The Financial Conduct Authority has confirmed it will consult by the year end on a deadline for consumer payment protection insurance complaints with a deadline likely to fall in spring 2018.
The regulator said its decision to impose a deadline came in light of the Supreme Court judgment in Plevin v Paragon Personal Finance Ltd.
The consultation will also set out plans for a proposed FCA-led communications campaign designed to prompt consumers to complain in advance of that deadline.
This will include a proposed fee rule concerning the funding of the proposed communications campaign.

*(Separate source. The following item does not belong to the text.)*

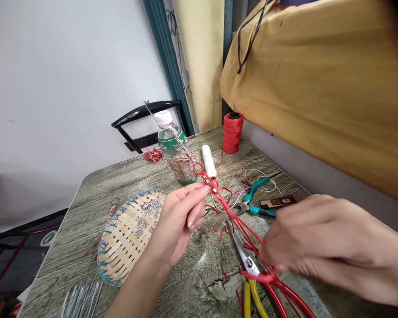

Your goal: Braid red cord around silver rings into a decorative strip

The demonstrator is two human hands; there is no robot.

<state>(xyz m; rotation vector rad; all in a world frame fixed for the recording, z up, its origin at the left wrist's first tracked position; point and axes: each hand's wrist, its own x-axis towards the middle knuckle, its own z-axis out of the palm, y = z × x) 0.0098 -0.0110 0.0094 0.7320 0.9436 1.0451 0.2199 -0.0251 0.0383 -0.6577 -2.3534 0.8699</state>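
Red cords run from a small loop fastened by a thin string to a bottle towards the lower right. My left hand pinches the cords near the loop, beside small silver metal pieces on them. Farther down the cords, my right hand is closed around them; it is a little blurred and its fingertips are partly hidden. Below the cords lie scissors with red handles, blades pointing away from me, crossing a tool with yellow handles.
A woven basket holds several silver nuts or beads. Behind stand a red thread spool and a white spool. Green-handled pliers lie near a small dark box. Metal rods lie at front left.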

The FCA has also decided to consult on proposed rules and guidance concerning the handling of PPI complaints in light of the Supreme Court’s decision in Plevin. Such complaints would also be subject to the proposed deadline.
A statement from the FCA said: “We will set out the full detail of these proposed rules and guidance, the evidence we have considered, our reasons for proposing them, and our assessment of their costs and benefits, in the consultation paper we will publish before the end of the year.
“The following summary is intended to cover the key proposals that we will consult on but, as with any consultation process, what we have set out in this Statement may ultimately be subject to change.”
Over £20bn redress has been paid to over 10 million consumers so far however a high and growing proportion of complaints are made via claims management companies, with fee costs to the consumers who use them.
Research by the regulator also showed: a high and growing proportion of complaints relate to older sales (pre-2005 and even pre-2000), where the documentary evidence held by firms and consumers is likely to have significant gaps and recollections and oral evidence are becoming increasingly stale; a significant proportion of complaints made turn out not to have involved a PPI sale; a number of those consumers who intended to complain, also said that they had not yet got around to doing so.
The open-ended nature of the complaints-led approach appears to contribute to this consumer inertia – i.e. it does not incentivise consumers to check whether they had or have PPI or progress complaints in a timely fashion.
Around three quarters of the consumers surveyed have heard of PPI as a product (74%), most of whom (77%) say they are aware of problems or issues with it.
The proposed rules and guidance would only apply to PPI complaints where a claim could be made against a lender under s.140A.
That means that sums must have been payable (or capable of becoming payable) under the underlying credit agreement (which the PPI covered or covers) on or after 6 April 2008.
Where a complaint from a consumer against the firm that sold the PPI would be upheld under our current PPI complaint handling rules and full redress paid, our proposed rules and guidance would not require a firm (whether seller or lender) to consider the complaint further and so would not result in any further redress being paid to the complainant.
The FCA will include its assessment of the costs and benefits of the proposed rules and guidance in the consultation.
Which? executive director Richard Lloyd said:”It’s been clear for years that banks should be working much harder to resolve PPI claims fairly and a time limit must not reward those that have dragged their heels over paying out compensation.
“If a timebar is introduced, the FCA must make sure all banks carry out a complete review of their PPI handling. Efforts must be redoubled to ensure that anyone missold PPI is given fair, speedy compensation so that people get back what they’re rightly owed.”